Another thought: sometimes ideas just pop up in odd places. We can be so engrossed with a particular challenge that our subconscious works on it and BAM! there it is. That’s great. In some situations, we might have to tackle challenges differently, since the environment, especially a corporate environment, insists that we be creative on company time and on specific topics that are relevant to the company’s success. Here it helps to pamper our synapses so that new things come along. And indeed, there is a whole array of creativity techniques to suit any personality who needs to create. Yet picking just one technique and applying it might not be sufficient. The environment has to be right. The attitude of people around you and tackling the same task is important. Time, smell and sound should be considered. All these parameters influence our disposition and our ability to create. So, before embarking on the journey of creativity, some in-depth thoughts on experience design—which means how to design the experiences people are going to have on that journey—might be needed.

Pareto says: if 80 per cent of a task is fulfilled, that's enough. The remaining 20 per cent of drilling down into details to complete the task entirely consumes too much energy in relation to the enhanced result.

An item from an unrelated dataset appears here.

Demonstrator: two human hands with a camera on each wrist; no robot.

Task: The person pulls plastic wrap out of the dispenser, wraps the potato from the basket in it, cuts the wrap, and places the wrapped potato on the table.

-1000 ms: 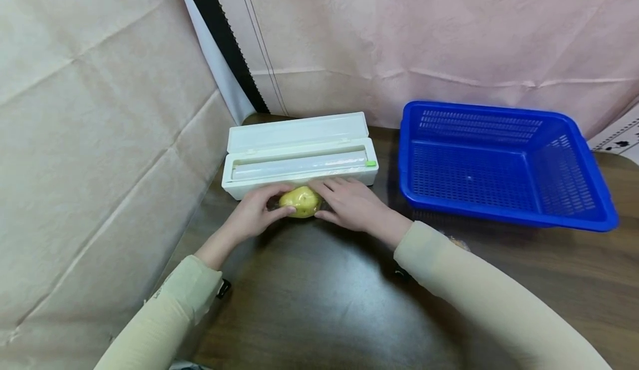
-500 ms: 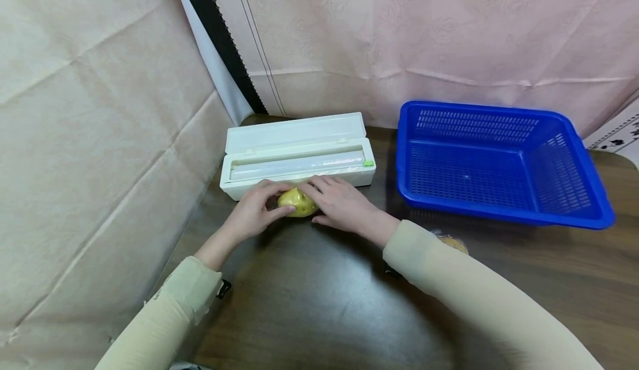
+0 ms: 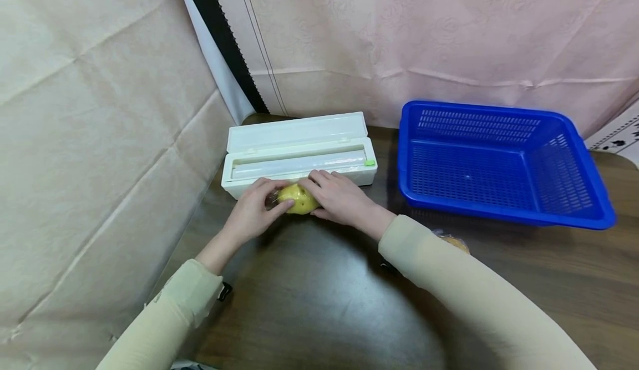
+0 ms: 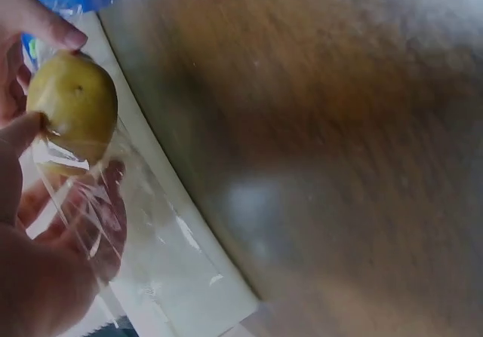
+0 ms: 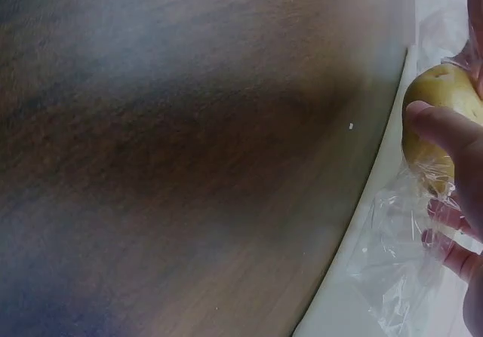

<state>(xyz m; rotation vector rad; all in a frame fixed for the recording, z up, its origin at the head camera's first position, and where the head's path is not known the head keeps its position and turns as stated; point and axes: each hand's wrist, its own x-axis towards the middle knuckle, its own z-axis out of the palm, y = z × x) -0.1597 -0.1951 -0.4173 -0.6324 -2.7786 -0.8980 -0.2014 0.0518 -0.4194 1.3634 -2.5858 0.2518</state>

When being creative, the quality of the thing, idea, ware, insight or perspective often lies within that remaining 20 per cent of the effort. Translated into ideas, this means: the first idea is often conventional since it conforms to our mental models and originates from what we have seen, heard or experienced in the past. Idea number two might be a lukewarm alternative that is still heavily influenced by our patterns and our wish to finalize the process of creation within the usual efficiency criteria. This result most probably does not reach a degree of maturity worth implementing. Yet when keeping on and persisting and going over things again and again, and when questioning assumptions for the sixth time and when tackling a mental border that resists our wish to go beyond it, then we might after arduous effort come up with a truly novel piece of work that can be called “creative”. This is our belief: that time and effort and not letting go all foster the quality of creation.